■ **What you are asked to do**
The listing that follows is to be output in full and without change.

■ **Data block**
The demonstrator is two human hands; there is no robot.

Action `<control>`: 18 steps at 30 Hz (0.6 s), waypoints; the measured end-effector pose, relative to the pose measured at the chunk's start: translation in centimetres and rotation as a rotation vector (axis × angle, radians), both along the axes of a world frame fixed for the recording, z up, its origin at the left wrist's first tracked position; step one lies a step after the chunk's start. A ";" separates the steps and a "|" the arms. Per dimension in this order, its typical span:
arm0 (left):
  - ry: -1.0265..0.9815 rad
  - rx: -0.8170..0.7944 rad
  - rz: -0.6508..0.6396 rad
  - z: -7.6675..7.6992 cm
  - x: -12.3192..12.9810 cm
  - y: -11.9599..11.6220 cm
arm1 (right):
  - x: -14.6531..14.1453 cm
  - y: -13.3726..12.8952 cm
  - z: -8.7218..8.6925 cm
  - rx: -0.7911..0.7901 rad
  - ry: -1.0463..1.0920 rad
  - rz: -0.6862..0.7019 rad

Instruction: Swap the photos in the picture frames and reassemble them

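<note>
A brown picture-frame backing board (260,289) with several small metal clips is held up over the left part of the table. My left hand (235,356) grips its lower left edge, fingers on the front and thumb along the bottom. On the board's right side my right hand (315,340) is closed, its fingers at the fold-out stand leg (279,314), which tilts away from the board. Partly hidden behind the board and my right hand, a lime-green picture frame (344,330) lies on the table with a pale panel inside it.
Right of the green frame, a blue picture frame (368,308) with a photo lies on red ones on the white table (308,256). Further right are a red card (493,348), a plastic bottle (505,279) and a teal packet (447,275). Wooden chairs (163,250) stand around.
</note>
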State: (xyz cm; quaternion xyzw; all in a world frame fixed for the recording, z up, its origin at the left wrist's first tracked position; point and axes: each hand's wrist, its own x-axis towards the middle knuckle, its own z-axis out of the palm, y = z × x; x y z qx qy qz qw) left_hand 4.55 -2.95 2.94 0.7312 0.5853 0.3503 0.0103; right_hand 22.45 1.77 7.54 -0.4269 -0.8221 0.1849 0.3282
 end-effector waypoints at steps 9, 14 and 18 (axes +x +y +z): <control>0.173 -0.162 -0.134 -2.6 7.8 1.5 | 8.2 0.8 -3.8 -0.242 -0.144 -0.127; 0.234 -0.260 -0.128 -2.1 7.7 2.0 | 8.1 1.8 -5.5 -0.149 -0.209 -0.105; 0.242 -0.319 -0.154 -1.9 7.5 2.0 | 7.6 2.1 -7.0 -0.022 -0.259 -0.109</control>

■ **Written response**
The demonstrator is two human hands; there is no robot.

Action `<control>`: 18 steps at 30 Hz (0.6 s), waypoints; the measured end-effector pose, relative to the pose measured at the chunk's start: translation in centimetres and rotation as a rotation vector (axis × angle, radians), both along the axes of a world frame fixed for the recording, z up, its origin at the left wrist's first tracked position; step one lies a step after the chunk's start. A ";" separates the steps and a "|" the arms. Per dimension in this order, its typical span:
arm0 (left):
  - ry: -1.0265..0.9815 rad
  - rx: -0.8170..0.7944 rad
  - rz: -0.6508..0.6396 rad
  - z: -7.6675..7.6992 cm
  - x: -12.3192..12.9810 cm
  - y: -11.9599..11.6220 cm
arm1 (right):
  - x: -14.6531..14.1453 cm
  - y: -13.3726..12.8952 cm
  - z: -8.7218..8.6925 cm
  - rx: -0.7911..0.7901 rad
  - ry: -1.0463..1.0920 rad
  - rz: -0.6862..0.7019 rad

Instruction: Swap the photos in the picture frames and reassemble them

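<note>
A brown picture-frame backing board (260,289) with several small metal clips is held up over the left part of the table. My left hand (235,356) grips its lower left edge, fingers on the front and thumb along the bottom. On the board's right side my right hand (315,340) is closed, its fingers at the fold-out stand leg (279,314), which tilts away from the board. Partly hidden behind the board and my right hand, a lime-green picture frame (344,330) lies on the table with a pale panel inside it.
Right of the green frame, a blue picture frame (368,308) with a photo lies on red ones on the white table (308,256). Further right are a red card (493,348), a plastic bottle (505,279) and a teal packet (447,275). Wooden chairs (163,250) stand around.
</note>
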State: (xyz cm; quaternion xyzw; all in a world frame fixed for the recording, z up, its origin at the left wrist's first tracked position; point and axes: each hand's wrist, its own x-axis towards the middle knuckle, its own z-axis out of the palm, y = z × x; x y z qx qy qz qw) left_hand 4.55 -2.95 2.94 0.7312 0.5853 0.3503 0.0103; right_hand 22.45 1.77 7.54 -0.4269 -0.8221 0.1849 0.3282
 end-effector waypoints at steps 9, 14 and 18 (axes +x +y +z): <control>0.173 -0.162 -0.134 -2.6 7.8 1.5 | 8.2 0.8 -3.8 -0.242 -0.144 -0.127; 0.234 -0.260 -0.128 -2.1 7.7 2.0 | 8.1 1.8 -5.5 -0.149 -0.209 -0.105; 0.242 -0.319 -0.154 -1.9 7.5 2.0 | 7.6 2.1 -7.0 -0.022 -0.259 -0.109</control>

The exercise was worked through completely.